- Chastye Is. Location within Khabarovsk Krai
- Coordinates: 52°30′N 141°21′E﻿ / ﻿52.500°N 141.350°E
- Country: Russian Federation
- Federal subject: Khabarovsk Krai

= Chastye Islands =

The Chastye Islands (Острова Частые; Ostrova Chastye) is an island group in the southern end of the Sea of Okhotsk. It is located in Tatar Strait, between the mainland shore and the western coast of Sakhalin. Although there are some settlements on the adjacent coast, the Chastye Islands are uninhabited.
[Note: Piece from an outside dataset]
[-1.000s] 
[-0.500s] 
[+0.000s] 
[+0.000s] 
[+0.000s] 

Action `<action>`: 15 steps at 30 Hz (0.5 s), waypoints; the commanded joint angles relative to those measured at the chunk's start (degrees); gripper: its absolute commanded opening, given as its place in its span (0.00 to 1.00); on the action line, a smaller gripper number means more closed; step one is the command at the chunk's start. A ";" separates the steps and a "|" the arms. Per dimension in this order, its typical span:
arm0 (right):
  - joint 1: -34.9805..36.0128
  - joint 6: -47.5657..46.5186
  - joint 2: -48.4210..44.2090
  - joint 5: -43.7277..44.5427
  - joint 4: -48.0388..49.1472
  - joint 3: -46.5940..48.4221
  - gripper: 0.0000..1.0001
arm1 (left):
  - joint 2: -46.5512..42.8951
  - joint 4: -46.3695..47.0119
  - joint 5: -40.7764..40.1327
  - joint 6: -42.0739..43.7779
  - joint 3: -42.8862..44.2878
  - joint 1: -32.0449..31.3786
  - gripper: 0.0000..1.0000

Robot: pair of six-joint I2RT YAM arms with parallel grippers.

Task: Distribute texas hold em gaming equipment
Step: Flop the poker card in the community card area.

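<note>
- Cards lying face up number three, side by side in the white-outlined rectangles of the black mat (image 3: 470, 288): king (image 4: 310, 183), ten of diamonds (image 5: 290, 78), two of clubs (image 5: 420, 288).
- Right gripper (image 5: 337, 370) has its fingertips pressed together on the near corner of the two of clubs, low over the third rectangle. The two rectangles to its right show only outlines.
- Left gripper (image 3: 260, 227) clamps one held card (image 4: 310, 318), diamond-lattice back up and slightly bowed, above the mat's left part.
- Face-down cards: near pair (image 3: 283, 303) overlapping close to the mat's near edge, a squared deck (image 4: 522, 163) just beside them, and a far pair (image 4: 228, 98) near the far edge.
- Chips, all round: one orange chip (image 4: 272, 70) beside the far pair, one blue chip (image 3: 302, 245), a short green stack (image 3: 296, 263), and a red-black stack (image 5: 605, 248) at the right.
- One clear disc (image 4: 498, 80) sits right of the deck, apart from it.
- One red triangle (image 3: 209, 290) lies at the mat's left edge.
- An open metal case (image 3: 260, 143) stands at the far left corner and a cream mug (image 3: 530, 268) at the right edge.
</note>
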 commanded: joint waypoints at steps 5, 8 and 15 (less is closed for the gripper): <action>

Administratively the Chastye Islands belong to the Khabarovsk Krai of the Russian Federation.

==Islands==
- Pilamif Island (Остров Пиламиф) is the largest island of the Chastye group. It is 5 km long and about 2 km wide. Pilamif is surrounded by a number of smaller islands, the most important of which are:
- Tyurmus and Metmus (or Khagemif) islands lie roughly 5 km north of Pilamif.
- Giamif lies about 7 km to the northwest of Pilamif.
- Bolshoy Veliamif (or Maltsevy) and Malyy Veliamif are located only about 2 km south of Pilamif.
- Bolshoy Choma, also known as Bolshoy Chome, (Остров Большой Чома) , and Maly Choma , are located closer to the coast, southwest of Pilamif.
- Chakmut Island is located off the group further south down the coast.
- Uyuzyut is totally detached from the group and lies about 40 km north of the main cluster of islands, very close to a coastal landhead.

==Ecology==
These small islands are a home for a great variety of seabirds.